The Jacobian for the transformation \(\boldsymbol \mu_{\boldsymbol t}(\boldsymbol \eta)\) is \(D \boldsymbol \mu_{\boldsymbol t}(\boldsymbol \eta) = D \nabla a(\boldsymbol \eta) = \nabla \nabla^T a(\boldsymbol \eta) = \boldsymbol \Sigma_{\boldsymbol t}(\boldsymbol \eta)\). Hence, the Jacobian for the inverse transformation \(\boldsymbol \eta(\boldsymbol \mu_{\boldsymbol t})\) is \(D \boldsymbol \eta(\boldsymbol \mu_{\boldsymbol t}) = \boldsymbol \Sigma_{\boldsymbol t}(\boldsymbol \eta(\boldsymbol \mu_{\boldsymbol t}))^{-1}\).
The Fisher information transforms covariantly under change of parameter. With \[ \boldsymbol{\mathcal{I}}_{P}(\boldsymbol \eta) \rvert_{\boldsymbol \eta= \boldsymbol \eta(\boldsymbol \mu_{\boldsymbol t})} = \boldsymbol \Sigma_{\boldsymbol t}(\boldsymbol \eta(\boldsymbol \mu_{\boldsymbol t})) \] this yields the Fisher information for the expectation parameters \(\boldsymbol \mu_{\boldsymbol t}\) \[ \begin{split} \boldsymbol{\mathcal{I}}_{P}(\boldsymbol \mu_{\boldsymbol t}) & = (D \boldsymbol \eta(\boldsymbol \mu_{\boldsymbol t}))^T \, \boldsymbol{\mathcal{I}}_{P}(\boldsymbol \eta) \rvert_{\boldsymbol \eta= \boldsymbol \eta(\boldsymbol \mu_{\boldsymbol t})} \, D \boldsymbol \eta(\boldsymbol \mu_{\boldsymbol t})\\ &= \boldsymbol \Sigma_{\boldsymbol t}(\boldsymbol \eta(\boldsymbol \mu_{\boldsymbol t}))^{-1} \end{split} \] Hence the Fisher information for the expectation parameters \(\boldsymbol \mu_{\boldsymbol t}\) is the inverse of the variance of the canonical statistics, and therefore the inverse of the Fisher information for the canonical parameters \(\boldsymbol \eta\).
This relationship has been encountered before in Example 5.6 for the special case of the Bernoulli distribution.
5.3 Further reading
Amari (2016) is a recent book and standard reference on information geometry.
For metrics associated with proper scoring rules see Dawid and Musio (2014).
The Fisher information matrix was originally introduced by Ronald A. Fisher (1890–1962) in the 1925 to measure the precision of an estimator.

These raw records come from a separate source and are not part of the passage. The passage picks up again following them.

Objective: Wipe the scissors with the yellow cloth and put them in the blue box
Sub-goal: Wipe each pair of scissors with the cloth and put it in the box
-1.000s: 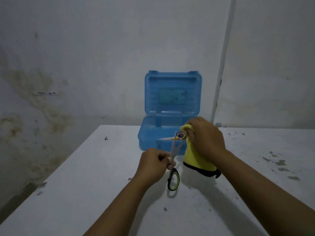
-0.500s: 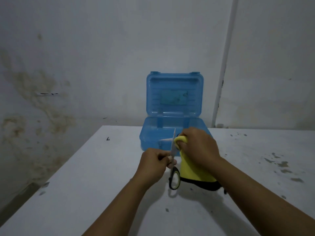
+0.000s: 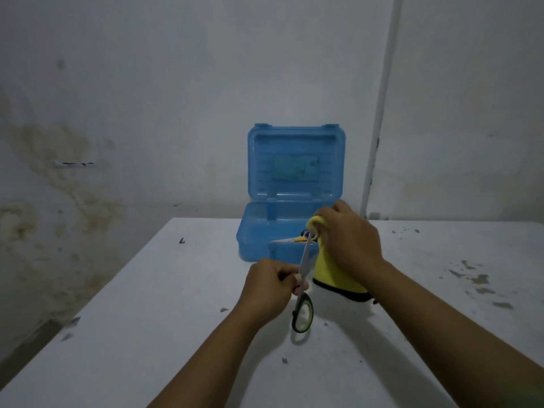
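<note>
Scissors [image 3: 304, 260] gripped near the table [image 3: 147, 319] centre (edges well apart).

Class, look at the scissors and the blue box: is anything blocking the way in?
Nothing visible does. The blue box stands with its lid raised, just beyond the scissors, which the left hand grips while the right hand holds the yellow cloth.

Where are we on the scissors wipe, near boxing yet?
Done: blue box stands open at the back of the table. In hand: left hand grips the scissors, blades open and pointing away; right hand pinches the yellow cloth around the upper blade near its tip. Left: finish wiping, then place the scissors in the box. Nothing boxed yet.
</note>
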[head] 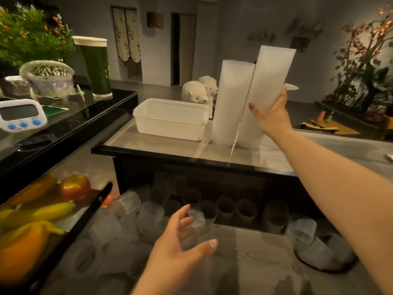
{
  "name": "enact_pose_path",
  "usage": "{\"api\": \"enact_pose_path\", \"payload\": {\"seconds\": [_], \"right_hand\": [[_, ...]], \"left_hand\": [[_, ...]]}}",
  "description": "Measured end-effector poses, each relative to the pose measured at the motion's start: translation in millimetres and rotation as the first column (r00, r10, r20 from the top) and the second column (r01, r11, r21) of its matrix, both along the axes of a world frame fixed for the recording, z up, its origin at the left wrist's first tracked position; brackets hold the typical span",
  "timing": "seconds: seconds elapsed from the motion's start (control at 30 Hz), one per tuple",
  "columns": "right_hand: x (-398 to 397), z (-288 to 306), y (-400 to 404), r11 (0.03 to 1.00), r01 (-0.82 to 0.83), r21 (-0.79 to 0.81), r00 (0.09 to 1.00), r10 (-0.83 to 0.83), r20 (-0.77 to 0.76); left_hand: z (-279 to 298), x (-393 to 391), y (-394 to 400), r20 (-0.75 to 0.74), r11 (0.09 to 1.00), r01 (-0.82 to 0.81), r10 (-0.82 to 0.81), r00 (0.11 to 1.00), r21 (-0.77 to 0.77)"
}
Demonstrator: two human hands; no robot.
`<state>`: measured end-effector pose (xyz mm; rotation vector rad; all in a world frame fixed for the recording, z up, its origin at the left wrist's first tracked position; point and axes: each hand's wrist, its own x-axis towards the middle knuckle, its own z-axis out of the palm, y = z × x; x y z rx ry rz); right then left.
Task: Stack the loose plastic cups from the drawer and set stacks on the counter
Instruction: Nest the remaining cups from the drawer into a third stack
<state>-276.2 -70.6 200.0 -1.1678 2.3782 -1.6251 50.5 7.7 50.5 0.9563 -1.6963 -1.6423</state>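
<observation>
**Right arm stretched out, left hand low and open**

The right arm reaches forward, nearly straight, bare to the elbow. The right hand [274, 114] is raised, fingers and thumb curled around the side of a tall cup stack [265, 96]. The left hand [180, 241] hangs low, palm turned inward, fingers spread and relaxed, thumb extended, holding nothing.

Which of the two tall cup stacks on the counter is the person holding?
The taller, tilted stack on the right; the right hand grips it. The shorter stack beside the white tub stands untouched.
</observation>
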Motion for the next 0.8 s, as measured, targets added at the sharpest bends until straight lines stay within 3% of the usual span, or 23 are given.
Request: {"api": "enact_pose_path", "payload": {"seconds": [0.13,0.3,0.43,0.63,0.73,0.8], "right_hand": [[13,-10,20,0.998,0.014,-0.058,0.999,-0.016,-0.034],[60,-39,59,0.956,0.094,-0.277,0.984,-0.132,-0.122],[106,-89,97,0.934,0.045,-0.355,0.989,-0.092,-0.117],[176,-168,125,0.978,-0.154,-0.142,0.987,0.146,-0.066],[209,-204,136,0.948,-0.293,0.126,0.956,0.295,0.006],[229,-230,146,0.865,-0.383,0.323,0.923,0.373,0.097]], "left_hand": [[7,4,5,-0.007,1.0,-0.024,0.024,1.0,-0.003],[8,17,6,0.023,0.993,-0.113,0.114,0.993,-0.042],[12,35,9,0.096,0.981,-0.184,0.19,0.977,-0.066],[7,63,9,0.249,0.953,-0.273,0.299,0.921,-0.131],[-10,86,-2,0.368,0.939,-0.279,0.336,0.867,-0.2],[-21,100,-11,0.46,0.923,-0.283,0.376,0.804,-0.259]]}}
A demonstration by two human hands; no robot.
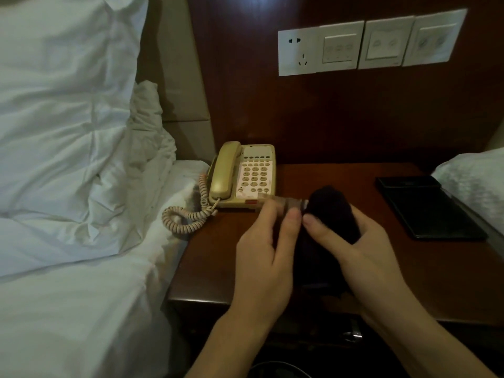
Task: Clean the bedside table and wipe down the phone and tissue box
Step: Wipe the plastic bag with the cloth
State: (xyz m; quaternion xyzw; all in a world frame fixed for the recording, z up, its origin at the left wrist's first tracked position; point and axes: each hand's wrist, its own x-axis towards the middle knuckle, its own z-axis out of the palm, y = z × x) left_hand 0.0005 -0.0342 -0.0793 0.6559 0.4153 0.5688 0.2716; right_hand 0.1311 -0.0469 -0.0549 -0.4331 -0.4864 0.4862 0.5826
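Observation:
A beige corded phone (242, 175) sits at the back left of the dark wooden bedside table (422, 271), its coiled cord (185, 216) trailing off the left edge. Over the table's middle both my hands hold a dark cloth (332, 211). My right hand (351, 241) grips the bunched cloth. My left hand (267, 249) pinches its edge beside a blurred, pale, banded thing (289, 201) that I cannot identify. A flat black box or tray (425, 208) lies at the right; whether it is the tissue box I cannot tell.
A bed with white sheets and a pillow (62, 132) borders the table on the left. Another white pillow (474, 184) overlaps the right edge. White wall sockets and switches (365, 45) are mounted on the wooden panel behind.

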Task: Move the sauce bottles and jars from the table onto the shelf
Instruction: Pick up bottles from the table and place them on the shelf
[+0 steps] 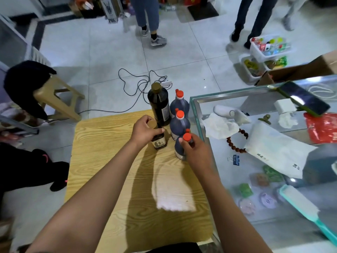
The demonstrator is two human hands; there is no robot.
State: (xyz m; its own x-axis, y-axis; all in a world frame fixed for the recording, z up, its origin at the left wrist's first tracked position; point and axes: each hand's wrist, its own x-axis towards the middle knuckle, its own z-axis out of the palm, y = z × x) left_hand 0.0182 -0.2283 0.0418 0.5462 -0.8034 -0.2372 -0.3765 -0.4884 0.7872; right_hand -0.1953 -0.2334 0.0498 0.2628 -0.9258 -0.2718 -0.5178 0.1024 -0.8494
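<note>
Red caps [187, 137]; gold caps [156, 86]; wood-grain table [109, 170].

A tan plastic stool [60, 99] is standing on the tiled floor at left with a dark garment [25, 83] hanging over it. A black cable [135, 83] is lying looped on the floor beyond the table. On the glass counter [204, 99] at right several things are sitting — a phone [302, 99], a crumpled tissue [218, 126], a string of brown beads [237, 143], a blue binder clip [235, 160] and a white paper bag [277, 150]. Farther back, white baskets [268, 48] of packets are resting on the floor — two people's legs [149, 17] are standing behind.
</note>
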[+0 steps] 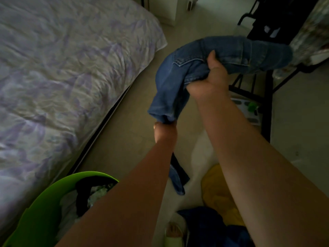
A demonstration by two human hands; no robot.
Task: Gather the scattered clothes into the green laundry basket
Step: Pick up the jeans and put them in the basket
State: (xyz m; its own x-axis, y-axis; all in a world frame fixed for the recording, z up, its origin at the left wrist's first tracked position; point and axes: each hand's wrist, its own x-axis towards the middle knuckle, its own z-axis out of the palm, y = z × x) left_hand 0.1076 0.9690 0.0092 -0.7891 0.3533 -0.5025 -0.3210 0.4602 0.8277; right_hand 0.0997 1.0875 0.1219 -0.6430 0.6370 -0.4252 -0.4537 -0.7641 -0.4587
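Step in hand looks like lifting the jeans (210,65) clear of the chair (267,82) at 2 o'clock; one leg trails down past the forearms toward 6 o'clock, so next it needs bunching up and swinging down-left into the green basket (53,196) at 7 o'clock beside the bed (62,59), already part-filled with clothes. Right hand (211,77), near centre, fingers curled tight, clamped round a wad of denim; left hand (164,131) just below at 6 o'clock of it, pinching the hanging fold, fingers mostly hidden by cloth. Yellow and blue clothes (217,193) still lie on the floor at 5 o'clock.
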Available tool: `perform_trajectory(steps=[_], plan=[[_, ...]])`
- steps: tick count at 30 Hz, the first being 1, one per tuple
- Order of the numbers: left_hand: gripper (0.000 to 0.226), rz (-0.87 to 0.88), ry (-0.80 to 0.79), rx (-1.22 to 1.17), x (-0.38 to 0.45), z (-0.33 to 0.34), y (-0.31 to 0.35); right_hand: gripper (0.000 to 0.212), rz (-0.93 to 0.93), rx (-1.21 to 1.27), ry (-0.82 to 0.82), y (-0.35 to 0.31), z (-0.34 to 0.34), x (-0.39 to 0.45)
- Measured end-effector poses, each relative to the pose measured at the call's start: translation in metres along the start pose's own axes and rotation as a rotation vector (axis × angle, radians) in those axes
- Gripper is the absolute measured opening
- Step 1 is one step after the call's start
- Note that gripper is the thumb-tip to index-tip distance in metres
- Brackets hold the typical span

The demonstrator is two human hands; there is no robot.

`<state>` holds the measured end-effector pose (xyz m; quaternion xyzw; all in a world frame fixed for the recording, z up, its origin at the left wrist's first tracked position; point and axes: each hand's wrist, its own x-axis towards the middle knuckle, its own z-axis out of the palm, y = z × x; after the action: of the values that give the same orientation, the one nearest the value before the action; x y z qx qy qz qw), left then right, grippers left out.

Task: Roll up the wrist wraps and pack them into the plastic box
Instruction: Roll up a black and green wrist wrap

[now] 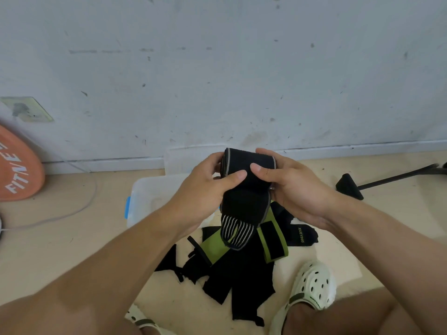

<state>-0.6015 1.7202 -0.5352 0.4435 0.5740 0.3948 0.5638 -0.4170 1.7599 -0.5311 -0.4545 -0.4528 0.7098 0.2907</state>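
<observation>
Wrist wrap (246, 187), black with grey edging, is held in the air between both hands, above the near edge of the plastic box and the pile on the floor. Its upper part is wound into a thick roll; the free tail hangs down and ends in a panel of white stripes. Left hand (205, 187) grips the roll from the left side, thumb pressed across the front, fingers (212, 160) curled round the back. Right hand (292, 187) grips from the right, thumb on the front face, fingers curled over the top edge. Both sets of fingers are clamped on the wrap.

Plastic box (145, 197), translucent with a blue latch on its left side, sits on the floor directly behind the hands, partly hidden by them; contents cannot be told. More wraps (242, 269), black and lime green, lie loose and overlapping on the floor in front of the box, one marked XUEYING. White perforated clog (312, 286) rests right of that pile. Orange disc (17, 165) leans against the wall at the far left.
</observation>
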Motion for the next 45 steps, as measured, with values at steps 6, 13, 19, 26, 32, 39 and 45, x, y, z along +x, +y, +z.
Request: perform_trajectory(steps=[6, 13, 19, 26, 32, 39, 45], plan=[[0.064, -0.056, -0.036, 0.139, -0.009, 0.01, -0.002, 0.09, 0.095, -0.134, 0.03, 0.022, 0.011, 0.001], [0.025, -0.034, 0.017, 0.091, -0.008, 0.006, -0.008, 0.032, -0.012, -0.102, 0.037, 0.016, 0.017, -0.005], [0.038, -0.104, -0.009, -0.235, -0.003, 0.003, 0.005, 0.038, -0.263, -0.192, 0.131, 0.002, 0.01, -0.005], [0.028, -0.139, 0.044, -0.365, -0.002, 0.004, 0.007, 0.044, -0.316, -0.285, 0.129, 0.004, 0.006, -0.004], [0.033, -0.052, 0.066, -0.297, -0.001, -0.001, 0.006, 0.045, -0.078, 0.012, 0.073, 0.001, 0.002, 0.001], [0.042, -0.071, 0.05, -0.286, 0.0, -0.002, 0.005, 0.038, -0.092, 0.018, 0.044, 0.001, 0.001, -0.001], [0.036, -0.161, 0.003, -0.374, -0.001, -0.002, 0.009, 0.05, -0.281, -0.149, 0.109, 0.001, 0.001, -0.004]])
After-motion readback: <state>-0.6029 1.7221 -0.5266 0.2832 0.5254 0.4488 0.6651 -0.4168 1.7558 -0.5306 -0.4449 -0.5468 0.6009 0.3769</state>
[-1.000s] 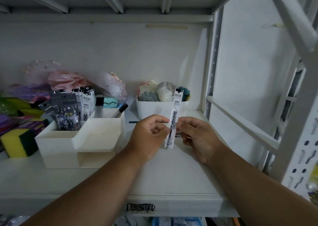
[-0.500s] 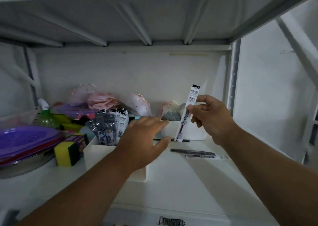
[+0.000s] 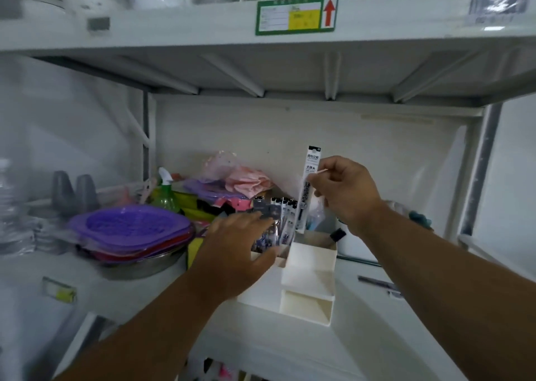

C. Radhakrishna Rao (1920–2023) showed in 1945 that the Fisher information matrix defines a local metric tensor on the parameter space and established its interpretation as a local sensitivity measure.
This insight later helped lead to the development of information geometry and to the study of singular or non-regular models in statistics.